Page:Hugo - Œuvres complètes, Impr. nat., En voyage, tome II.djvu/274

La bibliothèque libre.
Le texte de cette page a été corrigé et est conforme au fac-similé.
— albums. —
18 octobre.

Chalon-sur-Saône. — Peu de chose d’abord. Cherchez pourtant. Grand’rue. — Maison dite du Jeu de paume. Du quatorzième siècle. Belle façade.

Des ogives sont gracieusement inscrites dans les quadrilatères supérieurs des croisées. Aujourd’hui masure habitée par

des tanneurs. Des cuirs de bœuf pendent aux poutres sous la grande porte.

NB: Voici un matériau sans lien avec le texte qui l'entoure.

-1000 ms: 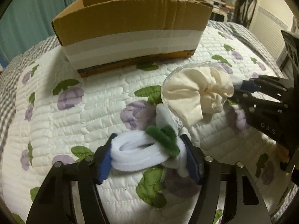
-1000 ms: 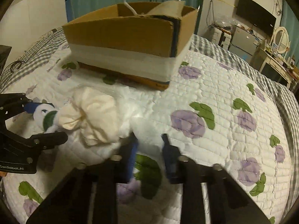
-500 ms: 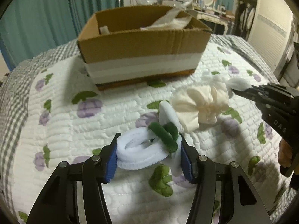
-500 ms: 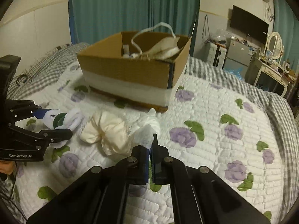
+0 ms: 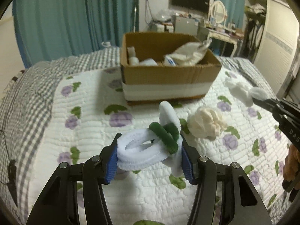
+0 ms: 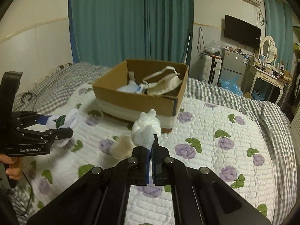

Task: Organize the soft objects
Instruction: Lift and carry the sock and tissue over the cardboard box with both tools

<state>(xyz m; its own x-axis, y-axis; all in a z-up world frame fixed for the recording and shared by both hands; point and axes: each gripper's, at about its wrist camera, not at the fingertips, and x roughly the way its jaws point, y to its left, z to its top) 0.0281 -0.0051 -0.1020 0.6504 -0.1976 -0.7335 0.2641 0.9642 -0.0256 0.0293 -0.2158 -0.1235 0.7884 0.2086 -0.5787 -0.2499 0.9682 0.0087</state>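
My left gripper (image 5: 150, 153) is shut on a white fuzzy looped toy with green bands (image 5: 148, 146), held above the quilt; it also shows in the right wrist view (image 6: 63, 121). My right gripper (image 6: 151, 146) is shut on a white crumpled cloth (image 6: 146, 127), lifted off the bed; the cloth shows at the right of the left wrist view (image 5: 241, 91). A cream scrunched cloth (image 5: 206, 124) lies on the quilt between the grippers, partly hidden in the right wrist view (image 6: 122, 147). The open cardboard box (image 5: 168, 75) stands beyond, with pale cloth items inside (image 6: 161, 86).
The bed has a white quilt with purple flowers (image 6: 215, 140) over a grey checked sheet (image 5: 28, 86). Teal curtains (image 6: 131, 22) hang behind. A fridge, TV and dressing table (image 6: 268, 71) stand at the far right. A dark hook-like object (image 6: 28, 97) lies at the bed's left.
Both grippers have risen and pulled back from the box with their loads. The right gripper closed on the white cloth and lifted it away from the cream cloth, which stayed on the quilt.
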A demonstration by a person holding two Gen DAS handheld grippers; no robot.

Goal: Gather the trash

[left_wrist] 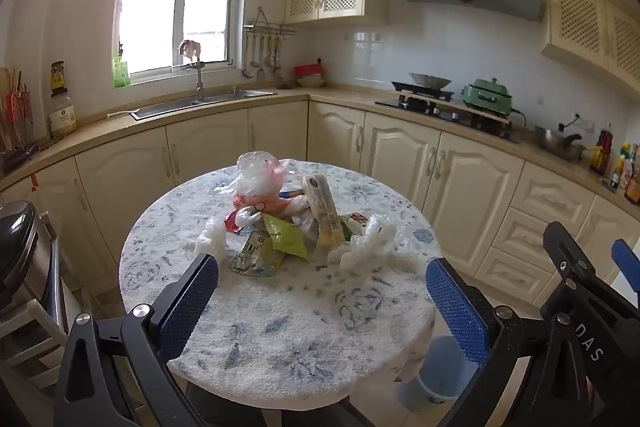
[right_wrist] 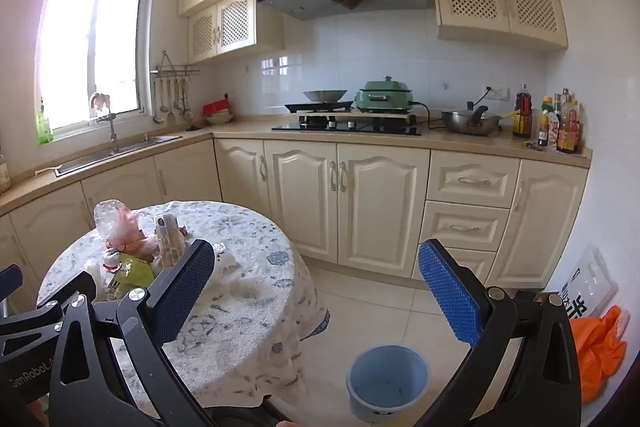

Cathédrale. — On lui bâtit deux clochers faux-gothique ornés en guise de lucarnes de croix de templiers de Tivoli d’hiver, rue Grenelle-St-Honoré. Bel intérieur des treizième et quatorzième siècles, hideusement badigeonné ici en jaune, là en blanc, là en rose, etc. — Admirable tapisserie du seizième siècle employée à masquer les travaux. Quatre panneaux sur fond bleu fleurdelysé, avec les armes de France au chef. Don royal évident, 1er panneau : Melchissédech, cette mystérieuse figure que la bible ne laisse qu’entrevoir, prêtre et roi, coiffure faite d’un turban, d’une couronne et d’une mitre. Donnant le vin et le pain à Abraham. 2ème panneau : Moïse et la manne pleuvant sur les hébreux. 3ème panneau : l’agneau pascal partagé à tous. 4ème panneau : Jésus donnant la communion aux apôtres tous à genoux autour de la table, excepté Judas qui s’en va sa bourse à la main.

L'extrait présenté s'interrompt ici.